◆ Dataset excerpt
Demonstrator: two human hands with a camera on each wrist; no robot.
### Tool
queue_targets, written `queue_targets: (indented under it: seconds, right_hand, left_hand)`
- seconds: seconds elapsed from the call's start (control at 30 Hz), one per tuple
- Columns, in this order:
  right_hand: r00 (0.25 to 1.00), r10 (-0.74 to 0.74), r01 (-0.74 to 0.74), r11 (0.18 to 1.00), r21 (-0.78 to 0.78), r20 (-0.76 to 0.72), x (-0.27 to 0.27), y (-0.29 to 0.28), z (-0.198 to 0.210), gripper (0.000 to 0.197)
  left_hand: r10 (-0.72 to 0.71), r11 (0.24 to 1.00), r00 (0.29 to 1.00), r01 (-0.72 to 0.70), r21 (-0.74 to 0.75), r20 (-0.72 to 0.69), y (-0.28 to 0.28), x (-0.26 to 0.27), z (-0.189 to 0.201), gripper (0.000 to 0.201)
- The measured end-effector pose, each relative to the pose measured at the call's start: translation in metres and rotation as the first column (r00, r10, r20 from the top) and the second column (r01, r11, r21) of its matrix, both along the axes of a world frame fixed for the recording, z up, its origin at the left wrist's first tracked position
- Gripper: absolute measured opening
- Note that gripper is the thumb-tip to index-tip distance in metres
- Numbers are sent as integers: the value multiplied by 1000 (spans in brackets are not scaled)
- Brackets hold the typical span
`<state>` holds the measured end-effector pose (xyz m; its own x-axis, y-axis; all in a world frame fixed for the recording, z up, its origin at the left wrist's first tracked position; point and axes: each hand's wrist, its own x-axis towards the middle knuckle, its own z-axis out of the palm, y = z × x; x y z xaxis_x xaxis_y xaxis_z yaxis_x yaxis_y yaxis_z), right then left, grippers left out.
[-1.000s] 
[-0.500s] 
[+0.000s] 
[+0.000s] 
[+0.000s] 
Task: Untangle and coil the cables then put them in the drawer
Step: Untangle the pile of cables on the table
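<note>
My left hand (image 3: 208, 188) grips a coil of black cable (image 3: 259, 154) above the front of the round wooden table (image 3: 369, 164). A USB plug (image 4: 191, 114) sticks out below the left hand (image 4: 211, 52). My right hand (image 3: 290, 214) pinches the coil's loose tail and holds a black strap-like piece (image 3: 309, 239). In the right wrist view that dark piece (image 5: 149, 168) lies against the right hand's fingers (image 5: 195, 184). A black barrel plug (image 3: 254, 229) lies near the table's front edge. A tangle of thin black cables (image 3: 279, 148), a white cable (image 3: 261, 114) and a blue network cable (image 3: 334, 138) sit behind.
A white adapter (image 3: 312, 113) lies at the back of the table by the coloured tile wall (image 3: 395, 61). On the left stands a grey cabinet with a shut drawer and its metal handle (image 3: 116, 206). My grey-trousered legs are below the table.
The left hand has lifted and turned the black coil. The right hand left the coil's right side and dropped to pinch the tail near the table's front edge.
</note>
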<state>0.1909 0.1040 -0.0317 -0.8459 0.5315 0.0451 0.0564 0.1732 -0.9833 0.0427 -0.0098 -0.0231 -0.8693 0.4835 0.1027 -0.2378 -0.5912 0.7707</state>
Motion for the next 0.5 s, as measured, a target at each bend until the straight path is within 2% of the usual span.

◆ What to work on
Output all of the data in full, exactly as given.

◆ Written solution
Demonstrator: two human hands with a camera on each wrist; no robot.
### Tool
queue_targets, written `queue_targets: (indented under it: seconds, right_hand, left_hand)`
- seconds: seconds elapsed from the call's start (control at 30 Hz), one per tuple
- Columns, in this order:
  right_hand: r00 (0.25 to 1.00), r10 (-0.74 to 0.74), r01 (-0.74 to 0.74), r11 (0.18 to 1.00), r21 (-0.78 to 0.78), r20 (-0.76 to 0.72), x (-0.27 to 0.27), y (-0.29 to 0.28), z (-0.198 to 0.210), gripper (0.000 to 0.197)
  left_hand: r10 (-0.72 to 0.71), r11 (0.24 to 1.00), r00 (0.29 to 1.00), r01 (-0.72 to 0.70), r21 (-0.74 to 0.75), r20 (-0.72 to 0.69), y (-0.28 to 0.28), x (-0.26 to 0.27), z (-0.189 to 0.201), gripper (0.000 to 0.201)
- The measured end-effector pose, each relative to the pose measured at the call's start: translation in metres and rotation as the first column (r00, r10, r20 from the top) and the second column (r01, r11, r21) of its matrix, both along the axes of a world frame fixed for the recording, z up, its origin at the left wrist's first tracked position
- Gripper: absolute measured opening
- Note that gripper is the thumb-tip to index-tip distance in metres
- Numbers are sent as integers: the value multiplied by 1000 (spans in brackets are not scaled)
- Brackets hold the typical span
`<state>` holds the measured end-effector pose (xyz m; its own x-axis, y-axis; all in a world frame fixed for the recording, z up, its origin at the left wrist's first tracked position; point and axes: each hand's wrist, its own x-axis towards the middle knuckle, its own z-axis out of the palm, y = z × x; x y z xaxis_x xaxis_y xaxis_z yaxis_x yaxis_y yaxis_z), right then left, grippers left out.
[-1.000s] 
[-0.500s] 
[+0.000s] 
[+0.000s] 
[+0.000s] 
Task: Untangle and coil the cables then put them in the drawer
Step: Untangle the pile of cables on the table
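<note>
My left hand (image 3: 208, 188) grips a coil of black cable (image 3: 259, 154) above the front of the round wooden table (image 3: 369, 164). A USB plug (image 4: 191, 114) sticks out below the left hand (image 4: 211, 52). My right hand (image 3: 290, 214) pinches the coil's loose tail and holds a black strap-like piece (image 3: 309, 239). In the right wrist view that dark piece (image 5: 149, 168) lies against the right hand's fingers (image 5: 195, 184). A black barrel plug (image 3: 254, 229) lies near the table's front edge. A tangle of thin black cables (image 3: 279, 148), a white cable (image 3: 261, 114) and a blue network cable (image 3: 334, 138) sit behind.
A white adapter (image 3: 312, 113) lies at the back of the table by the coloured tile wall (image 3: 395, 61). On the left stands a grey cabinet with a shut drawer and its metal handle (image 3: 116, 206). My grey-trousered legs are below the table.
The left hand has lifted and turned the black coil. The right hand left the coil's right side and dropped to pinch the tail near the table's front edge.
</note>
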<state>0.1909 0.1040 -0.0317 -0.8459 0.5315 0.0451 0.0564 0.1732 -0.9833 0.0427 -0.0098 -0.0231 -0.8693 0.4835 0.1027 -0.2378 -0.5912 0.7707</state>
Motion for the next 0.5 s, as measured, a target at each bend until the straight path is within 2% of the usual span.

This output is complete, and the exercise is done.